2014-12-16 22:25:55

by Eric Sandeen

[permalink] [raw]
Subject: [PATCH] check for stack overflow in ___might_sleep

Sometimes a "BUG: sleeping function called from invalid context"
message is not indicative of locking problems, but is the result
of a stack overflow corrupting the thread info.

Witness http://oss.sgi.com/archives/xfs/2014-02/msg00325.html
for example, which took a few go-rounds to sort out.
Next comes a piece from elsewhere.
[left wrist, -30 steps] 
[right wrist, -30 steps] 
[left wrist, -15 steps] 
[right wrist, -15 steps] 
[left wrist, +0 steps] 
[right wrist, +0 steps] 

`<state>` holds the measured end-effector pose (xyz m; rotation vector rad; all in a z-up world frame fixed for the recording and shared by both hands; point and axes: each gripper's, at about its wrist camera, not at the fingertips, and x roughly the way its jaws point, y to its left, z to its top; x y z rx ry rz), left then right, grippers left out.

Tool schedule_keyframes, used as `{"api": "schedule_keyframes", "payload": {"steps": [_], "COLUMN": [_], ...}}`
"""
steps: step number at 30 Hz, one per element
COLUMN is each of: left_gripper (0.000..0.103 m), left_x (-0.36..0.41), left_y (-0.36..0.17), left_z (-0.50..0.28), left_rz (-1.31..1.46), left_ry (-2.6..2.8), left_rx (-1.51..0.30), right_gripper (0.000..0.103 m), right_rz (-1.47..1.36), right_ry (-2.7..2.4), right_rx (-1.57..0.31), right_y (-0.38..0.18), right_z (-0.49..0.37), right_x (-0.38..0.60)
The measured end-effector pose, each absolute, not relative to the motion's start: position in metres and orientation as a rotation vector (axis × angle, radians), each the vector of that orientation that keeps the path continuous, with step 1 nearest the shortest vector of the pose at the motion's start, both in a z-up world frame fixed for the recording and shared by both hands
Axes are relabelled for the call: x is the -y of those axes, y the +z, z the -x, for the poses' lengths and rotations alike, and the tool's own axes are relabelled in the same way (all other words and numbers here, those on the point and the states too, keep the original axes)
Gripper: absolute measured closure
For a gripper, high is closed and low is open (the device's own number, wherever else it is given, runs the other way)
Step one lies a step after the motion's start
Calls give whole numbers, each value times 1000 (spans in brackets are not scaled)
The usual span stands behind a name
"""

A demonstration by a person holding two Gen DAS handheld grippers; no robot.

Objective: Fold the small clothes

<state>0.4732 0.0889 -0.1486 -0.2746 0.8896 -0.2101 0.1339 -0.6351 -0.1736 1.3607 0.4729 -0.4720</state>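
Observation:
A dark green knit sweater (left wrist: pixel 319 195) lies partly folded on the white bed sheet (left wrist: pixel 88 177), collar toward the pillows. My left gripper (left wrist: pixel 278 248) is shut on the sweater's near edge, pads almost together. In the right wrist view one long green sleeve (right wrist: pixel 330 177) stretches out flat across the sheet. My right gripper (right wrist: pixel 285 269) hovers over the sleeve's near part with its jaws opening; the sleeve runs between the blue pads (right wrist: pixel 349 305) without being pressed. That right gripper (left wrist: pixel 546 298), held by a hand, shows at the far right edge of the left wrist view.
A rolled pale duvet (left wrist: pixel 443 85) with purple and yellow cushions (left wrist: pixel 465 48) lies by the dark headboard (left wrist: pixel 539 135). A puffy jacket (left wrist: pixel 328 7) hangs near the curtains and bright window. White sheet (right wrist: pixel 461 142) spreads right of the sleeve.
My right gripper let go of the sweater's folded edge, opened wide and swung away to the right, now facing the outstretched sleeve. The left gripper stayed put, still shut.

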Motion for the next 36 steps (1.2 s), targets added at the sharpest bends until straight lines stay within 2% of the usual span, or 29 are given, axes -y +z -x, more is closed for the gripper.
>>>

If we're printing the warning, things are wonky already, and
it'd be informative to check for the stack end corruption at this
point, too.

Signed-off-by: Eric Sandeen <[email protected]>
---

diff --git a/kernel/sched/core.c b/kernel/sched/core.c
index b5797b7..4ef726c 100644
--- a/kernel/sched/core.c
+++ b/kernel/sched/core.c
@@ -7328,6 +7328,9 @@ void ___might_sleep(const char *file, int line, int preempt_offset)
in_atomic(), irqs_disabled(),
current->pid, current->comm);

+ if (task_stack_end_corrupted(current))
+ printk(KERN_EMERG "Thread overran stack, or stack corrupted\n");
+
debug_show_held_locks(current);
if (irqs_disabled())
print_irqtrace_events(current);